Upgrading to Icinga DB v1.0

Requirements

  • You need at least Icinga 2 version 2.13.4 to run Icinga DB v1.0.0.

Database Schema

  • For MySQL databases, please apply the 1.0.0.sql upgrade script. For package installations, you can find this file at /usr/share/icingadb/schema/mysql/upgrades/.

Upgrading to Icinga DB RC2

Icinga DB RC2 is a complete rewrite compared to RC1. Because of this, a lot has changed in the Redis® and database schema, which is why they have to be deleted and recreated. The configuration file has changed from icingadb.ini to config.yml. Instead of the INI format, we are now using YAML and have introduced more configuration options. We have also changed the packages of icingadb-redis, which is why the Redis® CLI commands are now prefixed with icingadb instead of just icinga, i.e. the Redis® CLI is now accessed via icingadb-redis-cli.

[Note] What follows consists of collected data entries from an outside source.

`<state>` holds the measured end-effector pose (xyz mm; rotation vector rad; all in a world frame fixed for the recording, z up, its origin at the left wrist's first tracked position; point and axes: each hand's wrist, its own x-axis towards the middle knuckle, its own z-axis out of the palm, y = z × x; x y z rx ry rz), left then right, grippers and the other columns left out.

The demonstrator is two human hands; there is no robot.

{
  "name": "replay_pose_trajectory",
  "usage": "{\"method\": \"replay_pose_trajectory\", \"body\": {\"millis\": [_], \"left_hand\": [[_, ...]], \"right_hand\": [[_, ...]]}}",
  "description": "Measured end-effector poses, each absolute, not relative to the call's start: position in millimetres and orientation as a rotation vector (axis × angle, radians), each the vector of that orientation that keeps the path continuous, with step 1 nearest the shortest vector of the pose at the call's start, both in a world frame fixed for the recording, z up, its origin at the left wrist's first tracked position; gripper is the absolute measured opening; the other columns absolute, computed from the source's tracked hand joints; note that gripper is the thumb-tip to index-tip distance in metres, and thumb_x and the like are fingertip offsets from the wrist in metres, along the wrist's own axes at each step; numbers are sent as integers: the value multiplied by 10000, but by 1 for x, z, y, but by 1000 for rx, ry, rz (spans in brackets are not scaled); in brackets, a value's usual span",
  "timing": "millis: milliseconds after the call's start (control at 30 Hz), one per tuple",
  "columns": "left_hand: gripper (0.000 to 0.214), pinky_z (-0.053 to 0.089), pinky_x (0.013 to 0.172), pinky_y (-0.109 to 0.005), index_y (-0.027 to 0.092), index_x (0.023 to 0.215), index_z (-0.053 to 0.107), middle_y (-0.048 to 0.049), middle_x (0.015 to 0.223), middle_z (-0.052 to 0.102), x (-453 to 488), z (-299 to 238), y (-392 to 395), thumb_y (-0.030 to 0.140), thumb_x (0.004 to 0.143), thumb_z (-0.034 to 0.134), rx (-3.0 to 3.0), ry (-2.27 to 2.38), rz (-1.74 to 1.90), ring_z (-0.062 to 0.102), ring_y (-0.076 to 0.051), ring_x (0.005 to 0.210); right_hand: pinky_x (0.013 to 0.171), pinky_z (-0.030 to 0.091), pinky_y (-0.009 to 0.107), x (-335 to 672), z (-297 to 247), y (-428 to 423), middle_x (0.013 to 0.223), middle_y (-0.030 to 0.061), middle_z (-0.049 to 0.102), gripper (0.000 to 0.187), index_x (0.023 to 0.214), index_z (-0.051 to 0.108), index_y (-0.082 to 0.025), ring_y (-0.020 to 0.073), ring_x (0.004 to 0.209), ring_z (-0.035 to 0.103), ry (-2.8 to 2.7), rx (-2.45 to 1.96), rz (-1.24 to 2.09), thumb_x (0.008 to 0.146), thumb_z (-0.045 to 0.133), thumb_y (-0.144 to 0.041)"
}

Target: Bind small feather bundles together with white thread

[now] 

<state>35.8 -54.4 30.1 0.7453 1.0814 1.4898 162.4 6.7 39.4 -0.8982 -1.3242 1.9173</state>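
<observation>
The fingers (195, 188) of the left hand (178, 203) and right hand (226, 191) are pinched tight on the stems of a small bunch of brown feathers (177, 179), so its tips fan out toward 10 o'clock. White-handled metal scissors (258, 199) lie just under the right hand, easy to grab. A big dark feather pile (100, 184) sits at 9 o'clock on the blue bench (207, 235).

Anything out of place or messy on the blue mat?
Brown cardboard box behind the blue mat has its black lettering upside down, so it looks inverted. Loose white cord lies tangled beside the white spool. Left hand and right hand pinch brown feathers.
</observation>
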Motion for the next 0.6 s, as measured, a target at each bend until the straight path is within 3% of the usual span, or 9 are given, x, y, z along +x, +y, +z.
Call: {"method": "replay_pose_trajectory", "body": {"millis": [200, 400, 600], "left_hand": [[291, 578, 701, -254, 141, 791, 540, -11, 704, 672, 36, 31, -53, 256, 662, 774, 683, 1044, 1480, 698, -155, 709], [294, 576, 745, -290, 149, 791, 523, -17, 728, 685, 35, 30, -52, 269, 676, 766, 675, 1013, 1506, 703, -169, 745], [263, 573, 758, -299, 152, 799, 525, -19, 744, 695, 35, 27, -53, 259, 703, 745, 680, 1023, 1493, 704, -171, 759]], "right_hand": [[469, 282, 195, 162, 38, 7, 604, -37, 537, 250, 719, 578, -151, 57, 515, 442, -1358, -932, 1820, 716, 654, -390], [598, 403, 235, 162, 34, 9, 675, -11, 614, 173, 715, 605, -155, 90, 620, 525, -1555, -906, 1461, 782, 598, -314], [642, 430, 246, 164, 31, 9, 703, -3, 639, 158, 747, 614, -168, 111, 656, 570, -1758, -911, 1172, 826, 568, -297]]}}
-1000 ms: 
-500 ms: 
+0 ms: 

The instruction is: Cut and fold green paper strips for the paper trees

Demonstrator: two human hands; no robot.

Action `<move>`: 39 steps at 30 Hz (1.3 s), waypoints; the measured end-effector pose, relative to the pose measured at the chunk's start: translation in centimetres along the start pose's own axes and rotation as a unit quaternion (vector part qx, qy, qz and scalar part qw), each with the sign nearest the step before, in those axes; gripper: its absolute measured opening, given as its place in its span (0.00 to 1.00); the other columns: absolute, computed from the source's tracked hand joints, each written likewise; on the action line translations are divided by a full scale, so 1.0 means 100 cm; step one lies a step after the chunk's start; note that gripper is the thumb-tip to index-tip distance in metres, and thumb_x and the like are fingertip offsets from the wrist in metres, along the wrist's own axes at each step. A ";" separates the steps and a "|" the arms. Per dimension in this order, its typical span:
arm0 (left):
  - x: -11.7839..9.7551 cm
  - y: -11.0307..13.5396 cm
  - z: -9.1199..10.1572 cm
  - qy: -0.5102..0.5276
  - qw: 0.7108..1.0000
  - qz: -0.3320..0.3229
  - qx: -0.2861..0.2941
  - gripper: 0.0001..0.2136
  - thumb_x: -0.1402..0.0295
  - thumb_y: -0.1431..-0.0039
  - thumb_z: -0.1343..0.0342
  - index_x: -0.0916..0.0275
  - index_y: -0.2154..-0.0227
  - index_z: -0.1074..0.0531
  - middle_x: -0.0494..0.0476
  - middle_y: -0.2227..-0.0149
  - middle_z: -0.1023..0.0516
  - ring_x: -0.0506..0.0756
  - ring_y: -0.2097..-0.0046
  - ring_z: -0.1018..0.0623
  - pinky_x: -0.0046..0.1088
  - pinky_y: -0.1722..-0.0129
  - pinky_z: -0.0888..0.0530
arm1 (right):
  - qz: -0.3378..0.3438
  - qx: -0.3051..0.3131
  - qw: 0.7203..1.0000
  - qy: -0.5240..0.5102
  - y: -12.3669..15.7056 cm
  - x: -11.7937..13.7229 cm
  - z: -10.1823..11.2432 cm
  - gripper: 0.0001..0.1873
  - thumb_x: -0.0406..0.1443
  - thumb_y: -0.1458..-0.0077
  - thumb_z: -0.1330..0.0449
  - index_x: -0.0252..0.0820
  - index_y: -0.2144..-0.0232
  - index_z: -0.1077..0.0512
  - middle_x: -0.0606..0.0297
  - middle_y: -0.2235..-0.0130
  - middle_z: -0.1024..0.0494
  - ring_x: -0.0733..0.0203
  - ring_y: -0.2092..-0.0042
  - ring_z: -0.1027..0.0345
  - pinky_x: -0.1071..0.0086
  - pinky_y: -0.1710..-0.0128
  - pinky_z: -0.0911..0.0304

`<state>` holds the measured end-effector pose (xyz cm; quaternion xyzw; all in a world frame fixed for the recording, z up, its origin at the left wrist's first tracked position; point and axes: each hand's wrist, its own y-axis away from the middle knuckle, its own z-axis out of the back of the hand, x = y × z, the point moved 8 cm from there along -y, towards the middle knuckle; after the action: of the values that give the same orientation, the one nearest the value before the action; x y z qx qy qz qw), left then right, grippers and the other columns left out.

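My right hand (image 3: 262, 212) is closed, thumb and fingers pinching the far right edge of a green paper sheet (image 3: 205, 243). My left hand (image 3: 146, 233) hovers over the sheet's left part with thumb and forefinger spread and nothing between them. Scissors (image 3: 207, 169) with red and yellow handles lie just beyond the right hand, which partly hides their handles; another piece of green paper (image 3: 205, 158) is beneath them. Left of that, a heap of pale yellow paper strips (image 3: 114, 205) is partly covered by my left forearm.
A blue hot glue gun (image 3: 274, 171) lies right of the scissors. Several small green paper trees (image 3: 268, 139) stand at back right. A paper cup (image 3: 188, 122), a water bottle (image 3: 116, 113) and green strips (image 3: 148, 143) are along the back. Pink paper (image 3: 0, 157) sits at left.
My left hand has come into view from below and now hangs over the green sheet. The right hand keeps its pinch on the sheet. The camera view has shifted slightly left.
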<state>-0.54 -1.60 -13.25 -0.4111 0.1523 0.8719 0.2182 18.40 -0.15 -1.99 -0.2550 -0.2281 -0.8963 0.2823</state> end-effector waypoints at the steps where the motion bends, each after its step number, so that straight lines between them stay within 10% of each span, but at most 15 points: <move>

Please follow the steps below to upgrade to Icinga DB RC2:

  1. Stop Icinga 2 and Icinga DB.
  2. Flush your Redis® instances using icinga-redis-cli flushall (note the icinga prefix as we did not upgrade icingadb-redis yet) and stop them afterwards.
  3. Upgrade Icinga 2 to version 2.13.2 or newer.
  4. Remove the icinga-redis package where installed as it may conflict with icingadb-redis.
  5. Install Redis® (icingadb-redis) on your primary Icinga 2 nodes to version 6.2.6 or newer.
  6. Upgrade Icinga DB to RC2.
  7. Drop the Icinga DB MySQL database and recreate it using the provided schema.
  8. Start Redis®, Icinga 2 and Icinga DB.